LoniceraJaponica · 24/11/2017 08:51

I prefer miso soup.

NoParticularPattern · 24/11/2017 09:08

Sorry but I’m absolutely wetting myself at the “don’t drain your stock down the plug hole” recommendation. May have done that more than once! I now have to chant “don’t throw it away” before draining it!

My tip is treacle in gravy. You know how sometimes your gravy can look a bit insipid by the time you’ve added the veg water/cooking juices? Well add a little black treacle and it will darken up a treat. Same principle as gravy browning but not everywhere stocks that any more!!

Oh and in a similar vein- if you’ve managed to make the lumpiness gravy of all time just use your stick blender. I did this last weekend because I wasn’t paying attention to lumpiness of gravy, and it was quite possibly the best gravy I’ve ever tasted. Ahem. Trumpet away now.
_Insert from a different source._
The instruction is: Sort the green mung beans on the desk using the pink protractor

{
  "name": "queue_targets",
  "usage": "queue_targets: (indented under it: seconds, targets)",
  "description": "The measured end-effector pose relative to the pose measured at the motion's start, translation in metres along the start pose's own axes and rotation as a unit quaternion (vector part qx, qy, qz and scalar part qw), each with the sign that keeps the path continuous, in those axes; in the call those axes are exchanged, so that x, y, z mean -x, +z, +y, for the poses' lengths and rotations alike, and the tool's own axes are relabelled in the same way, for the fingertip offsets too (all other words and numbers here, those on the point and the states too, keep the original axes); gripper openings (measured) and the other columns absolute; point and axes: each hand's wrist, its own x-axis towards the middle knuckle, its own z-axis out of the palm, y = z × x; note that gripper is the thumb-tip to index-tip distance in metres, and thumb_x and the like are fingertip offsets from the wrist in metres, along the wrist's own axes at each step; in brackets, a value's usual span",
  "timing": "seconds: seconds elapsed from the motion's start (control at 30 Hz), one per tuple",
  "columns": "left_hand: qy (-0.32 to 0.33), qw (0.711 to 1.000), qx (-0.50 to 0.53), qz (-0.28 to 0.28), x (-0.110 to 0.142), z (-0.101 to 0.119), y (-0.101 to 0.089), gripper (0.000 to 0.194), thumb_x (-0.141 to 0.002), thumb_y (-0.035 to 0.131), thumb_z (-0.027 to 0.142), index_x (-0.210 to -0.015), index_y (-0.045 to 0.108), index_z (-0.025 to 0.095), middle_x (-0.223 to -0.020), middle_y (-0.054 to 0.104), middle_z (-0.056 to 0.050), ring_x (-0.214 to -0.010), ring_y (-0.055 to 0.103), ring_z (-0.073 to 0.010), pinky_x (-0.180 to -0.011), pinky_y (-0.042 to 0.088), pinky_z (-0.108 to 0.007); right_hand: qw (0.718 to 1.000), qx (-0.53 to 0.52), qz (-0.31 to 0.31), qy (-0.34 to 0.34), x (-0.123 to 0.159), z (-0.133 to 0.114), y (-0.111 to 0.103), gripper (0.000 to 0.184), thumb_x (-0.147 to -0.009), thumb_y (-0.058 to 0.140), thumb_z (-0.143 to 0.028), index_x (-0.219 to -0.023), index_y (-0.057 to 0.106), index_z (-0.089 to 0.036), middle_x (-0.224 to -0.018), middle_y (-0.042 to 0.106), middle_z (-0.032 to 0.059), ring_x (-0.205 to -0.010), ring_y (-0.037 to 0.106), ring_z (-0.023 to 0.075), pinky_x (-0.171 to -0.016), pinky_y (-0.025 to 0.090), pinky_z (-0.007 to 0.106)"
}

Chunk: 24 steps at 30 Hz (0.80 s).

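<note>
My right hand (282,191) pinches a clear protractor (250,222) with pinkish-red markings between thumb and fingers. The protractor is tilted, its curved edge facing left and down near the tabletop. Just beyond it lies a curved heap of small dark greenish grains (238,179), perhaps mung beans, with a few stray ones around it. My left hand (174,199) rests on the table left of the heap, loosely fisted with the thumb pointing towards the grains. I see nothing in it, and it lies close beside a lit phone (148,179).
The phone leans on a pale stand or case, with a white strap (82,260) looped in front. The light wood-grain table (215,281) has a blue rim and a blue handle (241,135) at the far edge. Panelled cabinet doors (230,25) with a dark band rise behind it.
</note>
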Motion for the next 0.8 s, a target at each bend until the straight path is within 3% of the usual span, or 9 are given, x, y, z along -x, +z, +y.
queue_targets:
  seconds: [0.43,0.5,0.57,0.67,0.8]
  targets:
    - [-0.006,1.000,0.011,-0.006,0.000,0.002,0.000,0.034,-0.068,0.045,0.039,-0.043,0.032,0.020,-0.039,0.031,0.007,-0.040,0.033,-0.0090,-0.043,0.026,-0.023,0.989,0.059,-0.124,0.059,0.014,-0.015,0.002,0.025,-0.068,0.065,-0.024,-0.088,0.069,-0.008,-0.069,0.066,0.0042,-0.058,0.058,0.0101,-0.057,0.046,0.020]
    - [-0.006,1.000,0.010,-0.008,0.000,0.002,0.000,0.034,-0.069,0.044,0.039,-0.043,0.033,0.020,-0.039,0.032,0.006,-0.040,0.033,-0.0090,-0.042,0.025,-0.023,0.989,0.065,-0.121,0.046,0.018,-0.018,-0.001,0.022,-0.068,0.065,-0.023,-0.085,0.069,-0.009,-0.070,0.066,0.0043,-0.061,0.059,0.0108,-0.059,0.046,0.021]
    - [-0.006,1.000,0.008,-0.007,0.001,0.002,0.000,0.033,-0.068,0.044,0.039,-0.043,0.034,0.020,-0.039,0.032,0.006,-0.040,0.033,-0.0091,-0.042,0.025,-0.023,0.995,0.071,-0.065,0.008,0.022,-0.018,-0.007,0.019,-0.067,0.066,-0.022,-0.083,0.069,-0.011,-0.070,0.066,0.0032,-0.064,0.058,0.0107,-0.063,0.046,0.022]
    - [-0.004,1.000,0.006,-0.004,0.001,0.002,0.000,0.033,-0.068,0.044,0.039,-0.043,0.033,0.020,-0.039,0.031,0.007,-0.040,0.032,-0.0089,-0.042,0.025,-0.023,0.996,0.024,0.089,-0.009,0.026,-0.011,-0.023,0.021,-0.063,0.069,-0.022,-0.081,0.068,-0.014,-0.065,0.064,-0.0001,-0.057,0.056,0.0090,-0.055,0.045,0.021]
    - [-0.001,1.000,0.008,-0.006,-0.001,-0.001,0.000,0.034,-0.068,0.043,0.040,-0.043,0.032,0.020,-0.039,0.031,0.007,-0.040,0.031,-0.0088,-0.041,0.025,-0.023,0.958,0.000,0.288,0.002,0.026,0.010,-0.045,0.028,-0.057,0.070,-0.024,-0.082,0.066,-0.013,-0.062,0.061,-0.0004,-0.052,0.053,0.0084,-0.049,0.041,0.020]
Also- Kallo organic stock cubes. I don’t buy them because they are organic or gluten free or whatever, but because they are the tastiest stock cubes I’ve ever come across!! I buy them in bulk whenever I see them. It makes me sad when I run out and have to use oxo.

Roussette · 24/11/2017 14:04

NoParticular twas me and yes I have a mantra! "drain into a bowl drain into a bowl" It's worked just as well as I have done this TWICE!

IToldYouIWasFreaky · 24/11/2017 14:13

Butternut squash can be cooked whole in the oven, with their skin on. Just stick it in there, it's done when it's soft. Leave to cool slightly and then peel. The peel comes off like a dream and cooked squash is also much easier to chop. Any leftover squash can be frozen and then chucked into soups or stews.